**PROBLEM REQUIREMENTS**
I need every line that includes the word "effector" copied from the material.

**RECORDS FOR THIS EXERCISE**
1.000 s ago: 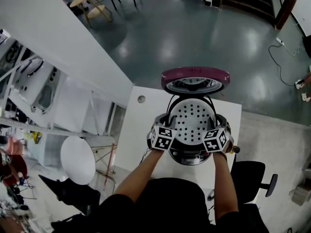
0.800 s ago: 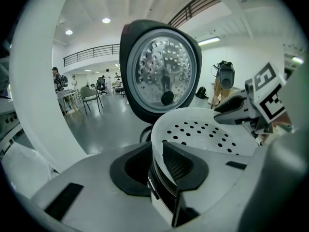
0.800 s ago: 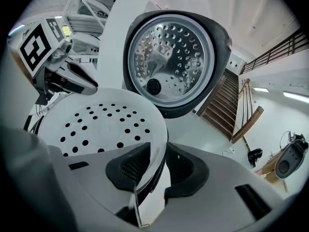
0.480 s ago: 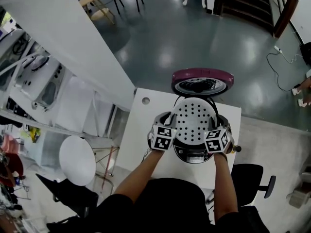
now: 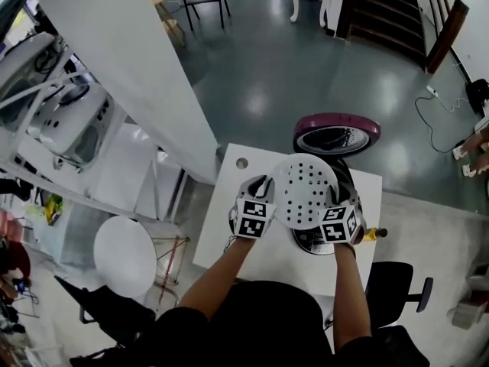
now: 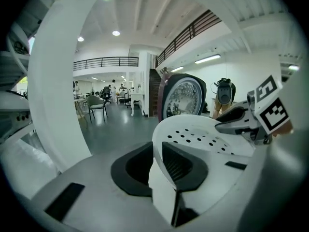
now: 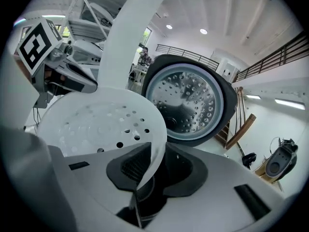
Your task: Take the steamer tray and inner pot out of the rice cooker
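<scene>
You're gripping the left rim of the steamer tray (image 5: 304,189) with the left gripper (image 5: 267,196): jaws are sitting narrow, pads (image 6: 186,166) pressing either side of the white rim. The tray, perforated face up, is hanging between both grippers, clear above the rice cooker (image 5: 315,241) and offset a bit to its left. The cooker is standing on the white table (image 5: 229,232) with its lid (image 5: 337,133) hinged open behind the tray, steel inner face showing in both gripper views. The tray is covering the cooker's opening, so I can't see the inner pot. On the right, the right gripper (image 5: 337,205) is clamping the opposite rim, jaws also narrow, rim edge pinched between the black pads (image 7: 130,166).
</scene>
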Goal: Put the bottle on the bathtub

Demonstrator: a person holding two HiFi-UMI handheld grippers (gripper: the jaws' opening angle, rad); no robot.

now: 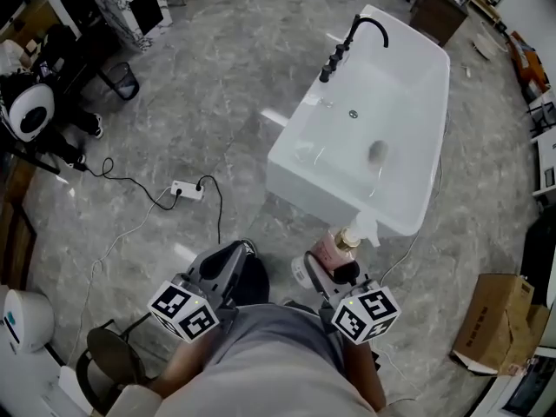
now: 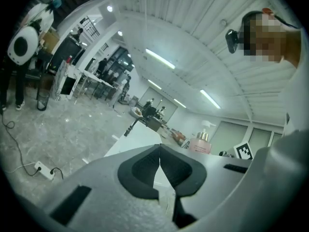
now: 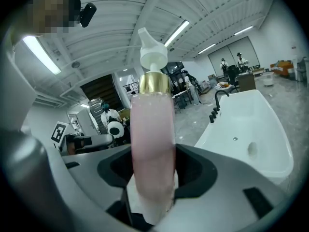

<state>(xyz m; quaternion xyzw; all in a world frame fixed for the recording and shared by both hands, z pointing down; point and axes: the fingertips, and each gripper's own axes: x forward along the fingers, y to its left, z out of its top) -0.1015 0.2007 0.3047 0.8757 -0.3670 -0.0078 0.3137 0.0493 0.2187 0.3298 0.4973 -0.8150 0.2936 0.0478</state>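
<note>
We held the bottle short of the bathtub.
Right tongs clamped it, left tongs closed empty; the narrow rim ahead could let it topple.

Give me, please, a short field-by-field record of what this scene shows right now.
bottle: pink, gold collar, white pump top
right claw: shut on the bottle
left claw: shut, nothing between its jaws
bathtub: white, with a black faucet on its rim
task state: bottle held just short of the bathtub's near end, not yet set on it
floor: power strip with cable, cardboard box
</note>
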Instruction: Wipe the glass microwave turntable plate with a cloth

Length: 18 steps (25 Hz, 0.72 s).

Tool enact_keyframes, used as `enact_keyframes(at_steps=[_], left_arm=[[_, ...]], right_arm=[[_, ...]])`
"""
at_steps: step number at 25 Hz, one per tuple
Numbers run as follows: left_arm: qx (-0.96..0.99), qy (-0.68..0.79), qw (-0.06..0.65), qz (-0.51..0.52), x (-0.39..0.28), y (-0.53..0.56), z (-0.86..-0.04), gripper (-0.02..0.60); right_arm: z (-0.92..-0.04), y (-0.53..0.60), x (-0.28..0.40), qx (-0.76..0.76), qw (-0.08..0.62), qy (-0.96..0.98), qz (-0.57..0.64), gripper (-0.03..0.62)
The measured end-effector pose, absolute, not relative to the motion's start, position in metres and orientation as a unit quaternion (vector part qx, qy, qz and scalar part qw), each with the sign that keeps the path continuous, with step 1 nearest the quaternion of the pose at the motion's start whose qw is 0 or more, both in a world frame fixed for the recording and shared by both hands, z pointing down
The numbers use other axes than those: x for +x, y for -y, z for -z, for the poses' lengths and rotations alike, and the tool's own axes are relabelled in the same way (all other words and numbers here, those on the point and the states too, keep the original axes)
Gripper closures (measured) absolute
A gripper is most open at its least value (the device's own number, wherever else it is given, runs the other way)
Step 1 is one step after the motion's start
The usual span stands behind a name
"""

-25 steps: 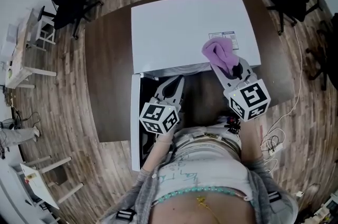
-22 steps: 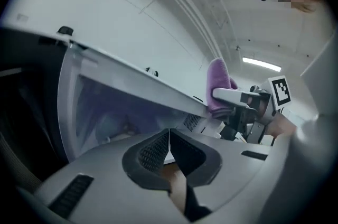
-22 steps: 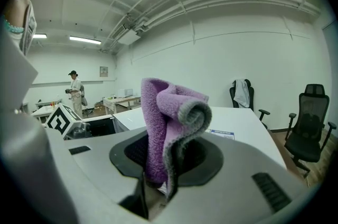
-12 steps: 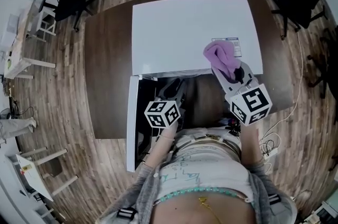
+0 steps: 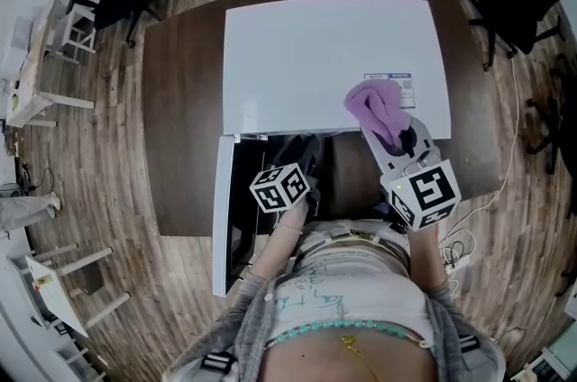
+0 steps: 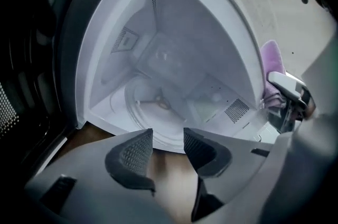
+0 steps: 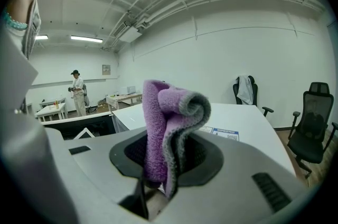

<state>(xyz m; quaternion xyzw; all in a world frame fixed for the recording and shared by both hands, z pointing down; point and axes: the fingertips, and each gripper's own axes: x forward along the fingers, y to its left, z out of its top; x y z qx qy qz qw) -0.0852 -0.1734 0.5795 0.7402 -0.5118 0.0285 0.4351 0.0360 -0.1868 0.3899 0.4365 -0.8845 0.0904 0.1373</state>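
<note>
Step in hand: reaching for the plate. The left gripper (image 6: 168, 139), fingers opening and empty, faces the plate (image 6: 158, 112) inside the open microwave (image 5: 334, 56) at the worktop's (image 5: 180, 101) near edge. The right gripper (image 7: 174, 157) clamps the cloth (image 7: 166, 117). Next move, as judged: grip the plate's rim squarely.

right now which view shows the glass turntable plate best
The left gripper view: the glass turntable plate lies inside the open microwave. In the head view the microwave's top hides it; the right gripper view shows the cloth, not the plate.
</note>
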Motion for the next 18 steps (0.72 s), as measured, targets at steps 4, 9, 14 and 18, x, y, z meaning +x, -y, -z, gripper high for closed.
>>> enact_keyframes(at_steps=[4,9,14,18], left_arm=[[0.69,0.518,0.505,0.007,-0.086,0.175,-0.598,0.385],[0.619,0.512,0.591,0.065,-0.081,0.178,-0.621,0.37],[0.605,0.518,0.6,0.079,-0.082,0.187,-0.624,0.364],[0.585,0.528,0.61,0.09,-0.084,0.192,-0.629,0.364]], right_arm=[[-0.389,0.188,0.035,0.435,0.139,0.885,-0.093,0.477],[-0.39,0.188,0.034,0.435,0.139,0.885,-0.09,0.477],[-0.389,0.187,0.033,0.435,0.139,0.885,-0.086,0.477],[-0.389,0.187,0.033,0.437,0.138,0.885,-0.088,0.477]])
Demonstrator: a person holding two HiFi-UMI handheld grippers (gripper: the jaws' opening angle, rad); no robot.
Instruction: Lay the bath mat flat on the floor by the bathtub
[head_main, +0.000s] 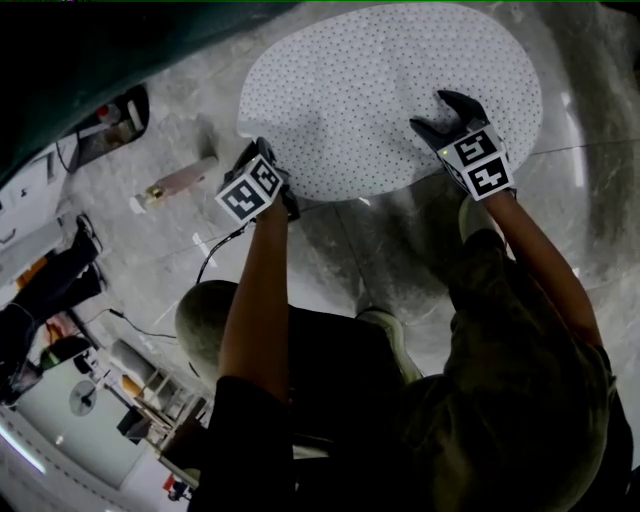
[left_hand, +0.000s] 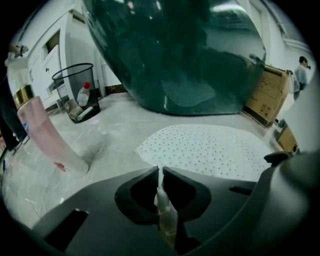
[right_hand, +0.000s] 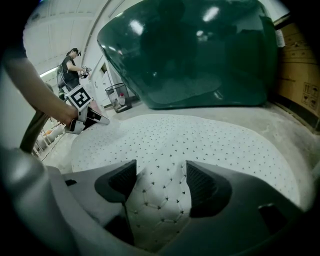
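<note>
With our left claw (left_hand: 160, 172) pinching the bath mat (left_hand: 210, 147) edge and our right claw (right_hand: 161, 175) grasping a fold, we should stretch it flat ahead of both claws and lower evenly.

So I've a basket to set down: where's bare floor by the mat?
Bare floor lies between the bath mat and the pink bottle, and between the mat and the cardboard boxes. Crowded by the wire bin.
</note>
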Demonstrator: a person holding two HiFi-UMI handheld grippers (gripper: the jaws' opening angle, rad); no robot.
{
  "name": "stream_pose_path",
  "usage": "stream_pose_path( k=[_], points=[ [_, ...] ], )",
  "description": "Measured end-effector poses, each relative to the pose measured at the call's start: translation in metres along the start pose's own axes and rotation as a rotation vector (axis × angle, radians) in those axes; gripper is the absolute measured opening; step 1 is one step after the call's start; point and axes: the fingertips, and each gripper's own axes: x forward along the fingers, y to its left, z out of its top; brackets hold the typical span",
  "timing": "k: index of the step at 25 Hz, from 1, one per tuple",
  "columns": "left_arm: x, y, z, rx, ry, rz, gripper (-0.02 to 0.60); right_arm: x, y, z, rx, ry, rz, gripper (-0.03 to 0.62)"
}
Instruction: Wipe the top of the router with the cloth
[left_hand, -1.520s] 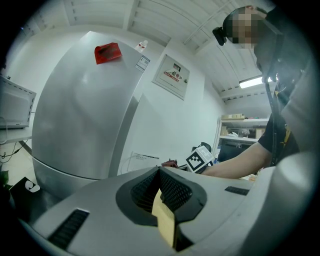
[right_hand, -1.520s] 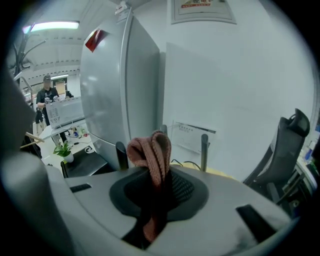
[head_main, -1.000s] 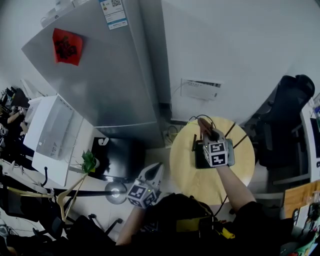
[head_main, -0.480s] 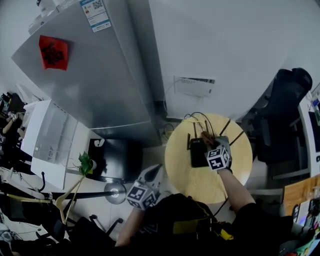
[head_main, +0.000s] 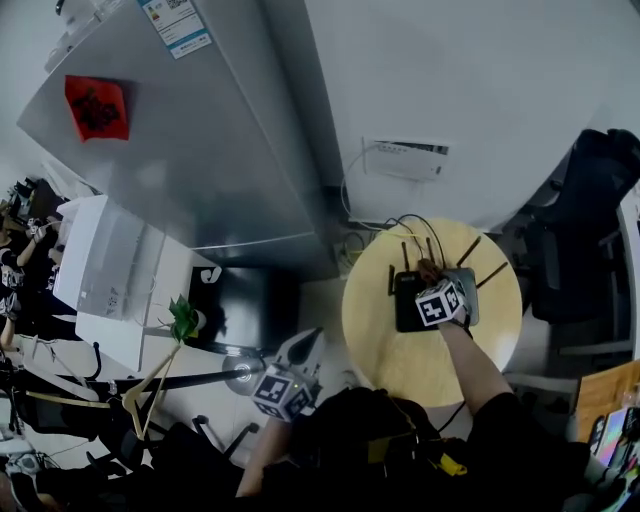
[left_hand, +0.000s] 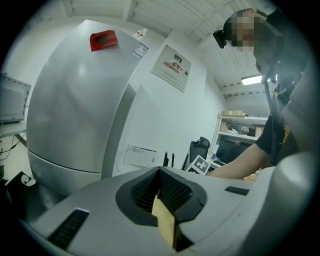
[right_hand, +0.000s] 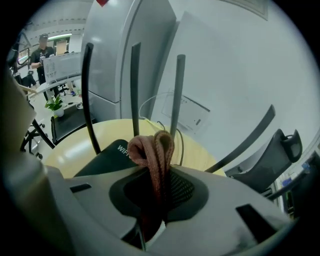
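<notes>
Router (right_hand: 106, 156) top is a flat black slab showing at about 9 o'clock of the right gripper (right_hand: 159, 186), low and close under the cloth (right_hand: 152, 149). The jaws of this gripper are pressed together on the cloth, a brownish-pink fold that stands up out of the seam in a rounded loop, its lower part pinched down between the pads. Whether the loop touches the router surface cannot be told from here.

Beyond the loop, at 12 o'clock, thin dark antennas (right_hand: 134, 85) rise from the router's far edge, so the uncovered stretch lies mostly leftward. The next sweep likely runs from 3 toward 9 o'clock, along the antenna row.

From the head view, the router sits on a round yellow worktop (head_main: 400, 362), toward its far side, with the right gripper over it.

The left gripper (head_main: 306, 343) hangs off the worktop at about 8 o'clock of it, well apart from the router. Its jaws are drawn together with nothing between them. The right one is plainly the nearer.
</notes>
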Motion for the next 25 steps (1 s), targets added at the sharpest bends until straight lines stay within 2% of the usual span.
stream_pose_path(
  k=[3,7,15,18,22,25],
  points=[
    [-0.002,0.007,0.002,-0.013,0.003,0.024,0.0,0.013,0.003,-0.005,-0.003,0.051,-0.003,0.063],
    [-0.006,0.018,-0.002,-0.024,0.004,0.044,0.0,0.021,0.005,-0.005,-0.006,0.055,-0.019,0.063],
    [-0.002,0.018,0.0,-0.02,0.002,0.026,0.0,0.025,0.0,-0.007,0.136,0.11,0.013,0.062],
    [-0.002,0.014,0.002,-0.012,-0.003,0.015,0.0,0.02,-0.003,-0.004,0.18,0.078,-0.007,0.062],
    [-0.004,0.012,0.002,-0.009,-0.013,0.001,0.0,0.008,-0.007,0.009,0.186,-0.005,-0.044,0.062],
    [-0.006,0.012,-0.001,-0.007,-0.02,-0.009,0.0,0.007,-0.005,0.017,0.213,-0.055,-0.027,0.062]
  ],
)
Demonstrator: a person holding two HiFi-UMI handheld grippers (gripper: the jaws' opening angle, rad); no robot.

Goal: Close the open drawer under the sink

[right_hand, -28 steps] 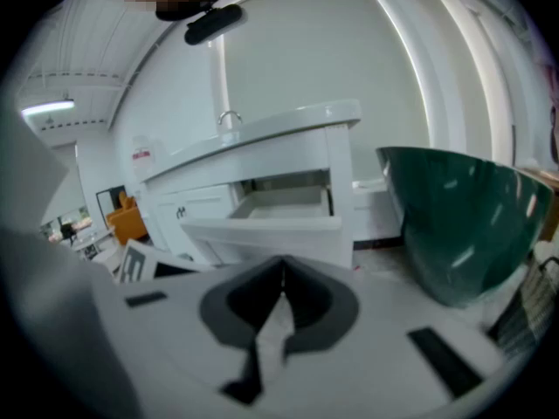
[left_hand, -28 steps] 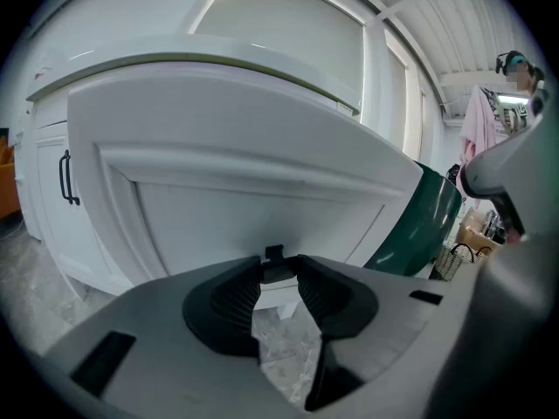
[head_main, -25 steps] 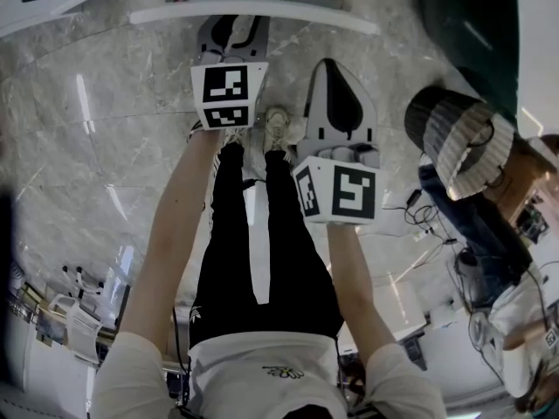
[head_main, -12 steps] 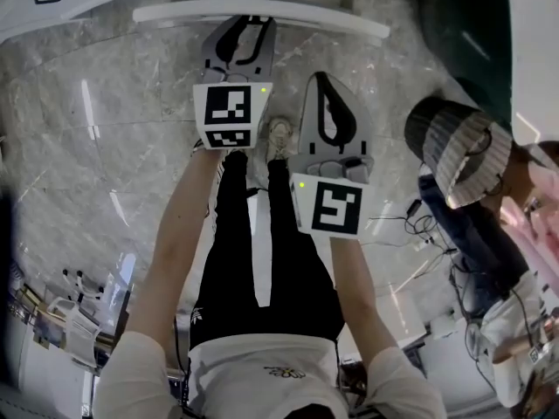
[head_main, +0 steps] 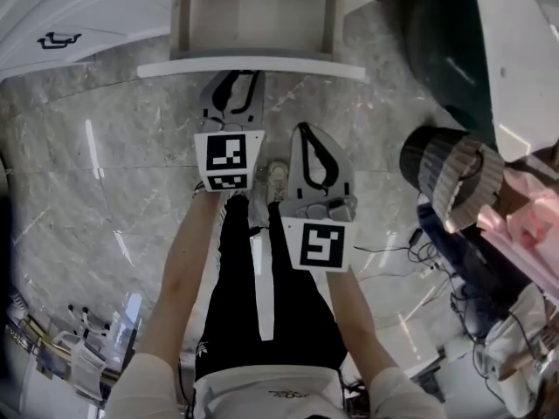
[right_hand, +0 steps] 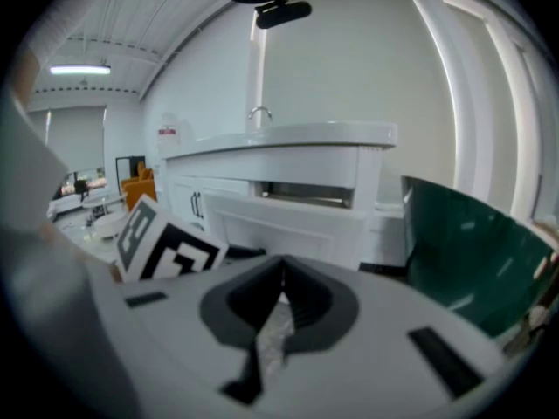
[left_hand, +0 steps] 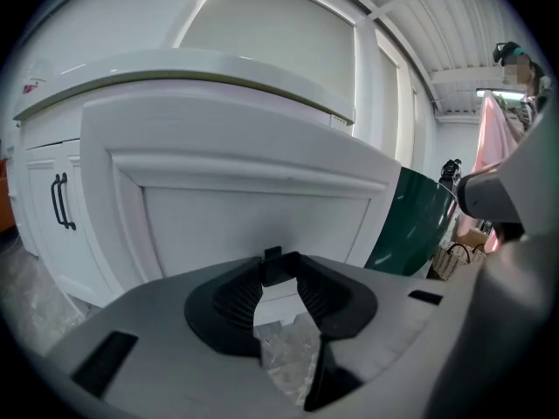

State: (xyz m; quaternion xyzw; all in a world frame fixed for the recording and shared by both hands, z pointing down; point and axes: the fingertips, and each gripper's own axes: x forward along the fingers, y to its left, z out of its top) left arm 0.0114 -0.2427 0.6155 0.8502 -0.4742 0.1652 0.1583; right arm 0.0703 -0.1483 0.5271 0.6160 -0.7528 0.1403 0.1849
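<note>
The white drawer (head_main: 253, 68) under the sink stands pulled out, its front panel (left_hand: 253, 208) facing me and its inside bare. My left gripper (head_main: 238, 81) hangs just short of that panel, jaws partly open with nothing between them; in the left gripper view the gripper (left_hand: 278, 273) looks straight at the panel. My right gripper (head_main: 310, 133) sits further back and to the right, shut and empty. In the right gripper view the gripper (right_hand: 281, 273) faces the drawer (right_hand: 288, 221) below the counter (right_hand: 288, 138).
A dark green bin (head_main: 454, 33) stands right of the drawer. A person in a striped hat (head_main: 454, 160) crouches at the right. White cabinet doors with a black handle (left_hand: 59, 201) lie left. My legs and shoes stand on marble floor (head_main: 105, 164).
The head view has tilted up, showing more of the drawer, and both grippers sit lower in the picture. The right gripper has rolled, its marker cube now facing me squarely.
</note>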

**RESULT BELOW**
The measured end-effector pose, absolute, not relative to the motion's start, position in metres and orientation as a unit quaternion (vector part qx, qy, qz and scalar part qw), each with the sign that keeps the path continuous, with step 1 nearest the quaternion of the pose at the motion's start whose qw is 0 or more, both in a world frame fixed for the recording and shared by both hands, z pointing down
  "description": "Measured end-effector poses, each relative to the pose measured at the call's start: translation in metres along the start pose's own axes and rotation as a rotation vector (axis × angle, radians) in those axes; gripper is the absolute measured opening; step 1 is one step after the call's start; point and axes: the fingertips, and each gripper's own axes: x forward along the fingers, y to its left, z out of its top; brackets hold the typical span",

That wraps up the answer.